This is checking fieldState.length. I think the condition should simply be: if (i > 0). I don't think this change will affect anyone at all but it will certainly help me. Presently, I can either change this line in Lucene, or I can put in a hack so that the first value for the document is some dummy value which is wasteful.


Migrated from LUCENE-2529 by David Smiley (@dsmiley), resolved Sep 28 2010 Environment:

(I don't know which version to say this affects since it's some quasi trunk release and the new versioning scheme confuses me.)

Attachments: LUCENE-2529_always_apply_position_increment_gap_between_values.patch, LUCENE-2529_nonsenseIncrements.patch, LUCENE-2529_skip_posIncr_for_1st_token.patch (versions: 3), LUCENE-2529_test.patch Linked issues:

asfimport commented 14 years ago

Michael McCandless (@mikemccand) (migrated from JIRA)

I agree it's weird that the if checks fieldState.length instead of i; we should fix it, though, this is a subtle break in back-compat.

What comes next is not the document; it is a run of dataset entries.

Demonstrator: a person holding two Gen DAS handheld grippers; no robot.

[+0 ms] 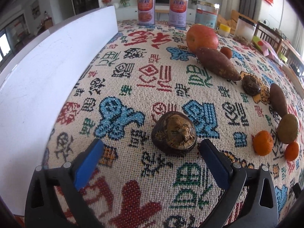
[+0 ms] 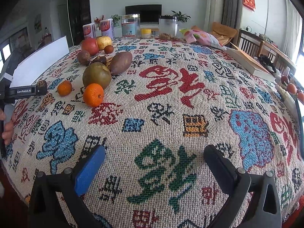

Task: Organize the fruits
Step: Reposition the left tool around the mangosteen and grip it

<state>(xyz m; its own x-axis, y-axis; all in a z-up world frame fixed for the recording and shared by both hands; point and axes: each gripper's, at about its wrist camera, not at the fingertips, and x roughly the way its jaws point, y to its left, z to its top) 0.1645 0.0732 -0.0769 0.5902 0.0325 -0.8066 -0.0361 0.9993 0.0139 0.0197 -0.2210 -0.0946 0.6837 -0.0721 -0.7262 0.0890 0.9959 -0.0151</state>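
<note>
**Left tool wide open around a dark nut-like fruit; right tool open over bare cloth**

The left tool (image 1: pixel 151 148) stood with its jaws spread wide, a dark brown, wrinkled fruit (image 1: pixel 173 133) sitting on the tabletop (image 1: pixel 133 79) just ahead of and between the blue pads (image 1: pixel 87 163). Neither pad touched it; a gap showed on both sides. No earlier picture was at hand to compare.

Farther right in the left wrist view, the other produce lay in a curving row: a red apple (image 1: pixel 201 37) at the far end, a long sweet potato (image 1: pixel 216 63) touching it, a small dark round fruit (image 1: pixel 226 52) beside that, a second wrinkled brown fruit (image 1: pixel 251 85), a smaller sweet potato (image 1: pixel 278 99), a greenish-brown pear (image 1: pixel 288 128), and two mandarins (image 1: pixel 263 145) nearest the camera.

The right tool (image 2: pixel 154 155) was also open, its pads apart over patterned cloth with nothing between them, well apart from the fruit cluster at the upper left of its view. A hand (image 2: pixel 7 127) gripped the left device's handle at that view's left edge.

Two cans (image 1: pixel 146 10), clear jars (image 1: pixel 206 13) and a white board (image 1: pixel 47 62) lined the far and left edges.
</note>
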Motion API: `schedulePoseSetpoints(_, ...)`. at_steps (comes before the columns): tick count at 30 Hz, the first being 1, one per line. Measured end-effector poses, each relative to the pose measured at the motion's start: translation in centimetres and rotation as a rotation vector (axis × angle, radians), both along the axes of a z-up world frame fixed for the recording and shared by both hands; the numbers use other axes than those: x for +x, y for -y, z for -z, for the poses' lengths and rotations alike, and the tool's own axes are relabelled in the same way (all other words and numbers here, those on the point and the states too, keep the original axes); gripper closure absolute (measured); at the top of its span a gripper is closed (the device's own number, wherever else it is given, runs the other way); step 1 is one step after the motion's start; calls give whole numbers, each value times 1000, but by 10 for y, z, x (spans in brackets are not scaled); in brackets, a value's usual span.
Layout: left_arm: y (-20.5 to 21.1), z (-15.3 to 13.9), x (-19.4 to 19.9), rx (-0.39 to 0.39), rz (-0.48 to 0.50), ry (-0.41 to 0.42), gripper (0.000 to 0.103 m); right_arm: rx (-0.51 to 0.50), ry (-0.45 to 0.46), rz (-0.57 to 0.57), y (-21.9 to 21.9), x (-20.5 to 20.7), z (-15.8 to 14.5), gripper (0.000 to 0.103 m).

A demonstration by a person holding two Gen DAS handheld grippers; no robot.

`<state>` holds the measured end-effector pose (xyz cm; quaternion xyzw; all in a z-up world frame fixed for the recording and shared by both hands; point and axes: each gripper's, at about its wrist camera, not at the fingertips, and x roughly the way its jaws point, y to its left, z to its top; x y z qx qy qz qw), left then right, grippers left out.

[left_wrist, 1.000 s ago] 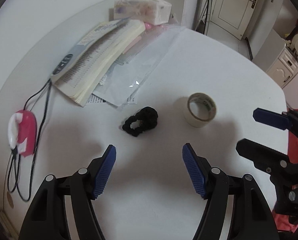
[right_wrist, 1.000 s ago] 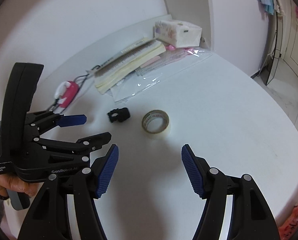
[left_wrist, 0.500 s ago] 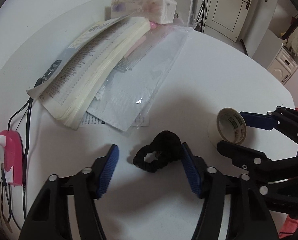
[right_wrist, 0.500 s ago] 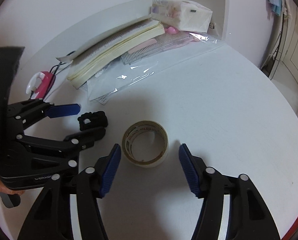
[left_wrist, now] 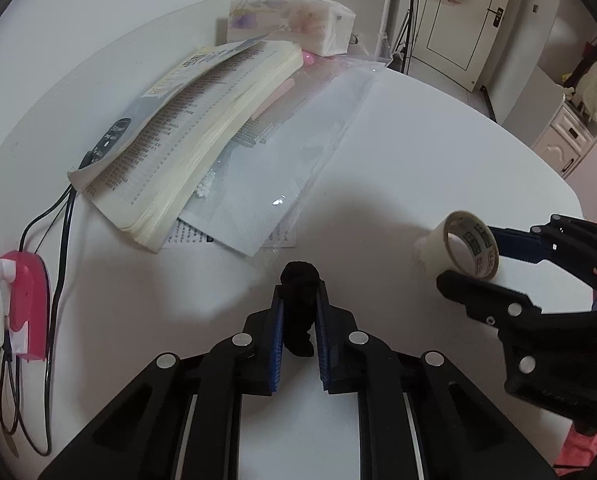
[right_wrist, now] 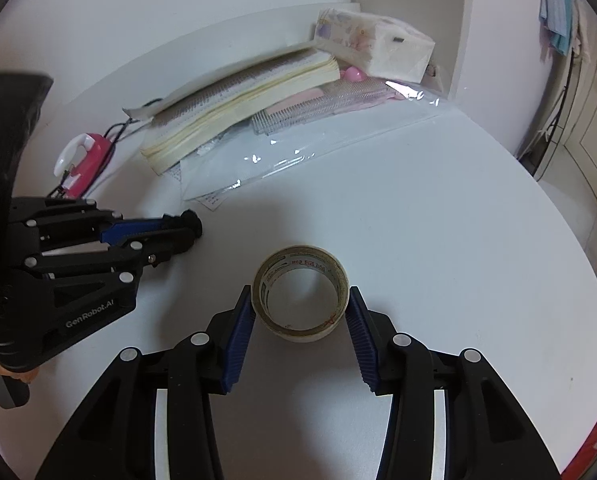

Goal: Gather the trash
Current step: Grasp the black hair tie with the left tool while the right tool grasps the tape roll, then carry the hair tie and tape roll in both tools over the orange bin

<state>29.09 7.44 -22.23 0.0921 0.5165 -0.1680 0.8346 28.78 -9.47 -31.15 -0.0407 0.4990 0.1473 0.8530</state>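
- Both pickups look underway at once: 2 loose items on the round white table (right_wrist: pixel 438 240) are each between a gripper's fingers, and neither has gone to any bin. No bin shows in either view, so the carrying and dropping remain.
- The left gripper (left_wrist: pixel 299 320) is clenched on the fuzzy black fabric hair tie (left_wrist: pixel 298 280); its blue ribbed pads press both sides, and the tie bulges out past the fingertips, just above or on the tabletop.
- The right gripper (right_wrist: pixel 300 312) has closed onto the beige roll of packing tape (right_wrist: pixel 300 292), a pad touching each side of the ring. In the left wrist view the roll is tilted, 1 edge seemingly off the table.
- Both grippers reach forward low over the table, side by side, the left one near the clear plastic sleeve (left_wrist: pixel 298 152) under the thick open book (left_wrist: pixel 202 128).
- The pink corded device (left_wrist: pixel 18 304) and tissue pack (right_wrist: pixel 374 44) lie untouched.
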Motion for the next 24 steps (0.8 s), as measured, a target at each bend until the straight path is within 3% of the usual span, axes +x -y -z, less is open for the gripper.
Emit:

Once we do #3385 (fully decouple indexing & analysis) and #3524 (write-once attr bindings in the analyzer chain), this sort of fix would be nicely "external" to Lucene. Ie the semantics of how positions / offsets increment across boundaries of multiple fields would be fully determined by the app/analyzer, not baked into Lucene's core.

asfimport commented 14 years ago

David Smiley (@dsmiley) (migrated from JIRA)

How does this change backwards compatibility? The index format is certainly the same. And there's no documented or implied contract I'm breaking with this change in increment gap behavior. I'd be really surprised to learn that anyone actually depends on the current behavior. When I went into the code I was figuring it might smartly only apply the increment gap if the offset changed from one value to another but it doesn't even do that, and so the current algorithm strikes me as a bit arbitrary. Seems like a safe one-liner commit to me. But then I'm biased as the reporter ;-)

asfimport commented 14 years ago

Michael McCandless (@mikemccand) (migrated from JIRA)

Well, if an app has a multi-valued field today where the first N (> 1) values analyze to 0 tokens, then this change will alter the positions of subsequent tokens.

Still, I agree, it seems unlikely that an app is relying on this... so I think we can just break it (and advertise that we did so, in CHANGES under back compat breaks).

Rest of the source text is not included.